**EXERCISE GOAL:**
Work out how many lines of the material below mention the word "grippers"; reply with the number only.
:: DATA PROVIDED ::
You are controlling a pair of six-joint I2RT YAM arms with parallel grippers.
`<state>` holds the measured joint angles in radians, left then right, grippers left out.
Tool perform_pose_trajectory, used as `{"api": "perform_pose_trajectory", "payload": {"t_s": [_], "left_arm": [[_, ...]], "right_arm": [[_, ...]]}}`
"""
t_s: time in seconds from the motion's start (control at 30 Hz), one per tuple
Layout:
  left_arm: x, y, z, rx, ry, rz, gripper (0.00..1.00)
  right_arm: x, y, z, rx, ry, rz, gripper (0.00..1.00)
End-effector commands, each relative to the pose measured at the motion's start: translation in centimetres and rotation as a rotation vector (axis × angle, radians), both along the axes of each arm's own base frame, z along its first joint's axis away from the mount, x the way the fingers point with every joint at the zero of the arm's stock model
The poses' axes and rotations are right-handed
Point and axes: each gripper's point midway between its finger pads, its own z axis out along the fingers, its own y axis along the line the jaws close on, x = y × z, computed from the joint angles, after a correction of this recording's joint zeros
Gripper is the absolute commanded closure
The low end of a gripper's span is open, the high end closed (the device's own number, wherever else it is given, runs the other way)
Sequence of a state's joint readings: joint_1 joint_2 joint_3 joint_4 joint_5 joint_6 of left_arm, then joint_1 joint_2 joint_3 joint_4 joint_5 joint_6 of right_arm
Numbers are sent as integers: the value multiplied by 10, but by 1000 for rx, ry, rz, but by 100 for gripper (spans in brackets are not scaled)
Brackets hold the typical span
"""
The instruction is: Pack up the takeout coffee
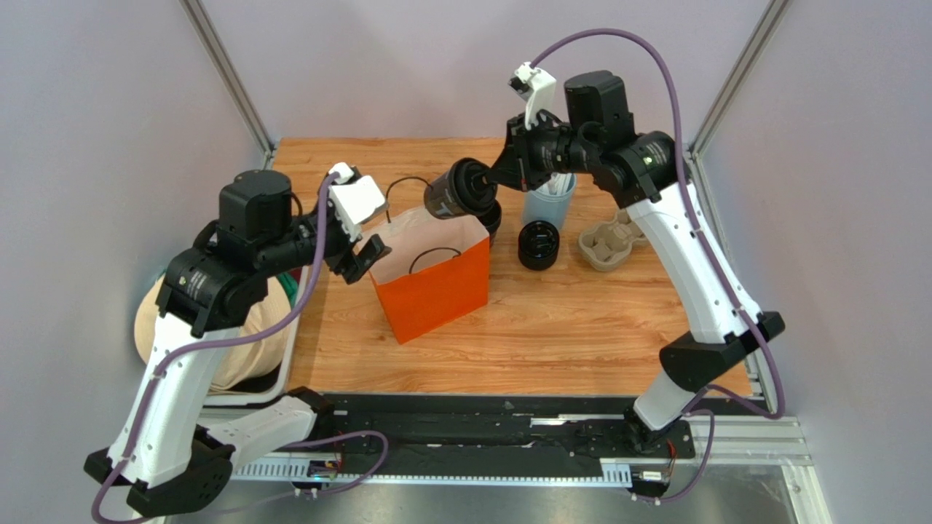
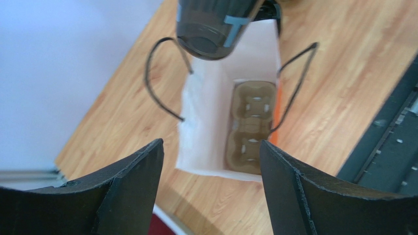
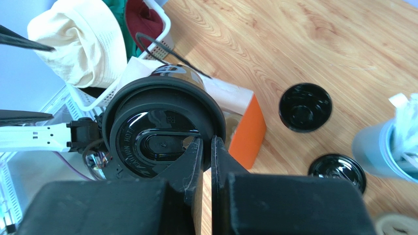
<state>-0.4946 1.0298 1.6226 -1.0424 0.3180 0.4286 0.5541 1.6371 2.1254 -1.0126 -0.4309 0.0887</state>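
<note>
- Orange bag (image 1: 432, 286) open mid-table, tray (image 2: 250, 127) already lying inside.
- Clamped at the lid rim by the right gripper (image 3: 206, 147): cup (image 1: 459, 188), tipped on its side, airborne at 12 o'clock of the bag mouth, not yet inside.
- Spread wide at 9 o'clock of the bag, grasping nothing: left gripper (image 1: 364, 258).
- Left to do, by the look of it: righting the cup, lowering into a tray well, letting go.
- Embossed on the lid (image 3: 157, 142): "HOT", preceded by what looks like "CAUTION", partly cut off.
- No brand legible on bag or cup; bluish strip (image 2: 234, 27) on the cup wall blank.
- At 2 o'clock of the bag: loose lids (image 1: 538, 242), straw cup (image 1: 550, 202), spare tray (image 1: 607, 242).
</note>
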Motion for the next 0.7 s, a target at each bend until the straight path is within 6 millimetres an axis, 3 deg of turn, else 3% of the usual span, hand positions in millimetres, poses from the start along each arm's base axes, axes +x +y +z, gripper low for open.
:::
**TASK SOLUTION:**
2